After finishing all desired modeling, you need to export the application artifacts to Integration Developer.

Assemble the solution with WebSphere Integration Developer

Using Integration Developer, you (as the integration developer) can now assemble the solution. You can make the necessary associations between the business services and contexts, add details to implement the processes, and unit test the solution. You can perform simulations on policies in Composition Studio. However, if you discover errors with the policies, you would need to have the business user modify the policy. Remember that integration developers can view and work with the policies but cannot edit them in Integration Developer. Policies created in Business Space can only be edited there. This provides separation of concerns because the technical implementer will not modify what the business user created.

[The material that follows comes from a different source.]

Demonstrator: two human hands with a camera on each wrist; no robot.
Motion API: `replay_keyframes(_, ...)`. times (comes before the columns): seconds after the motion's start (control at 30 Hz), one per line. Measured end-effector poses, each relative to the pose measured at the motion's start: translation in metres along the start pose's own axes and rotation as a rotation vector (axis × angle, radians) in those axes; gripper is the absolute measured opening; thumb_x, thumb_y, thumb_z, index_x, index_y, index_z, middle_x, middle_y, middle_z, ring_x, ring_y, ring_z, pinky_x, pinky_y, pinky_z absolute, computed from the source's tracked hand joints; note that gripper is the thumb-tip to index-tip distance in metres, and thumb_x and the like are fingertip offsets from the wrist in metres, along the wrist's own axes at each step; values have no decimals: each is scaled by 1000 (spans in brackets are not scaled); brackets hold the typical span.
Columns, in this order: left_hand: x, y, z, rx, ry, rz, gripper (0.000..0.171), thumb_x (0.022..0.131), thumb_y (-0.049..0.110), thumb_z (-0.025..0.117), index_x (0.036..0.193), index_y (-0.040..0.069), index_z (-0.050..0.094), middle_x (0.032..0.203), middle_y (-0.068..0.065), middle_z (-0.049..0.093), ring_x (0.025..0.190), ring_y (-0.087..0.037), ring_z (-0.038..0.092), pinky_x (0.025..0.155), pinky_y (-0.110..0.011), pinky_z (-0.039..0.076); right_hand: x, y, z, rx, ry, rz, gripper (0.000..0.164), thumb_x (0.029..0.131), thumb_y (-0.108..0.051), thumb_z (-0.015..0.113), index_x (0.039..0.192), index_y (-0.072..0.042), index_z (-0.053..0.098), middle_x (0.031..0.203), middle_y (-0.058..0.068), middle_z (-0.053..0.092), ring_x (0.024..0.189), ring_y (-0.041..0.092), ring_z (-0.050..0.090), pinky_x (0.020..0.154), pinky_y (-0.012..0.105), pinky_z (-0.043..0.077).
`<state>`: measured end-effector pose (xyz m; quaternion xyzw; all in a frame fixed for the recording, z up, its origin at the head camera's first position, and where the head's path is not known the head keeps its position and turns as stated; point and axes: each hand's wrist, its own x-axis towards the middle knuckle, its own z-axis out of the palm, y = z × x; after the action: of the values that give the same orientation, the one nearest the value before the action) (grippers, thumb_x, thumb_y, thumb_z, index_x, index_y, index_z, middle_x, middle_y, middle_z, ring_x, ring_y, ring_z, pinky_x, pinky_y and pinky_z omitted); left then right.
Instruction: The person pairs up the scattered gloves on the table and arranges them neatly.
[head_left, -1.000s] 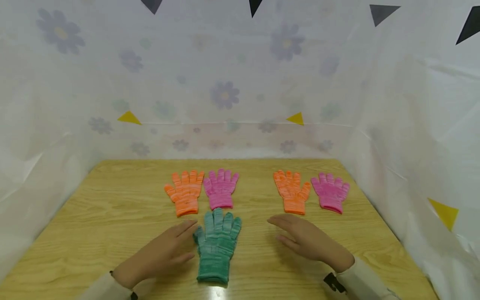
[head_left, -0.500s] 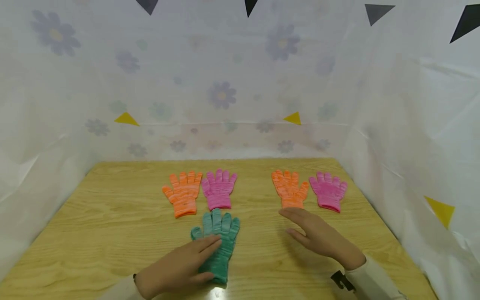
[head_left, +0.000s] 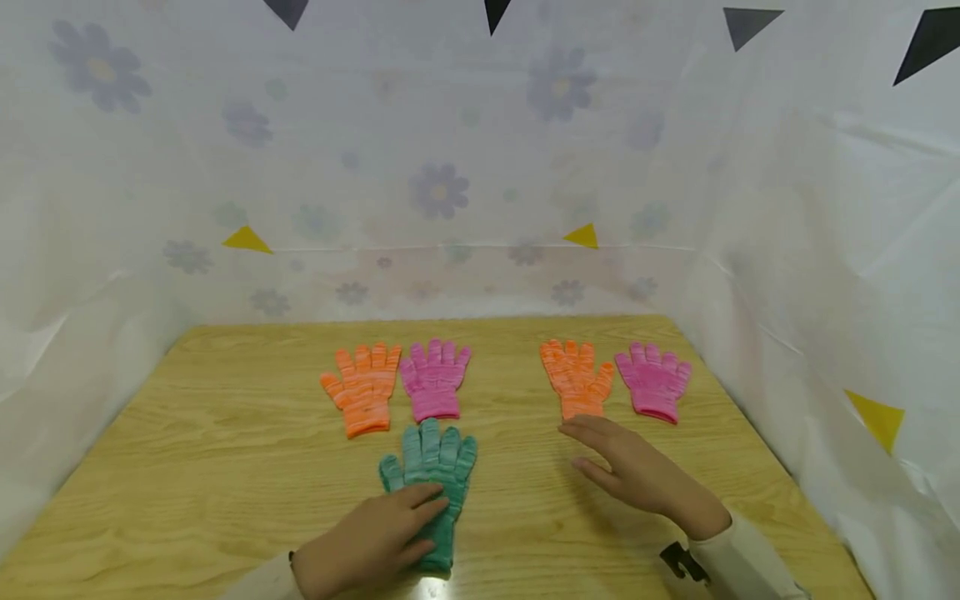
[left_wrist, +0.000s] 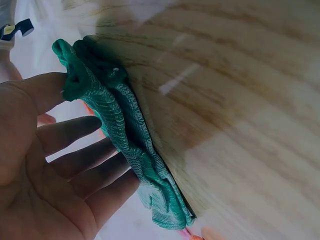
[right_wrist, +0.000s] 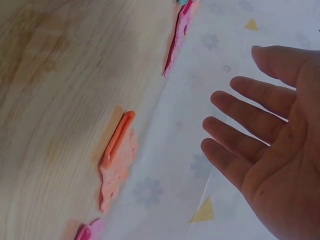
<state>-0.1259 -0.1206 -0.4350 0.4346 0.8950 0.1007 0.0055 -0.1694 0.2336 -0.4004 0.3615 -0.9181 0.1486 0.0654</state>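
A green knit glove (head_left: 432, 457) lies palm-down or palm-up at the near middle of the table, its fingers pointing away. My left hand (head_left: 375, 537) rests over its cuff and lower part, hiding some of it. In the left wrist view the fingers (left_wrist: 107, 197) lie nearly straight against the green glove (left_wrist: 120, 127), and the thumb meets its cuff edge. My right hand (head_left: 637, 475) hovers with relaxed fingers, holding nothing, its fingertips overlapping the cuff of the right orange glove (head_left: 577, 379). The right wrist view shows that palm (right_wrist: 285, 175) bare.
On the wooden table (head_left: 225, 467), a left orange glove (head_left: 366, 392) and a left pink glove (head_left: 437, 379) lie behind the green one. A right pink glove (head_left: 654, 379) lies at the far right. A white flowered sheet (head_left: 315, 167) encloses the table's back and sides.
My left hand has moved right from beside the green glove onto its lower part. My right hand has shifted slightly right and forward, then held still. The view has turned a little.
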Motion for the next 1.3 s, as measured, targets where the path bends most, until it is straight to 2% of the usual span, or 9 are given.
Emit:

  1. Right-click the Employee Onboarding application in the navigation pane, and select Export.
  2. Once the project has been imported into Integration Developer, go to the Business Integration perspective and open every single assembly diagram associated with the project before you import them into Composition Studio (the Business Service perspective).
    Figure 13. Assembly Diagram view after initial import
    Assembly Diagram view after initial import
  3. Web service binding vs. SCA binding

    Choosing a web service binding versus an SCA binding really depends on whether you want policy propagation or not. If you want to do policy propagation, you have to use an SCA binding. If not, you can use a web service binding.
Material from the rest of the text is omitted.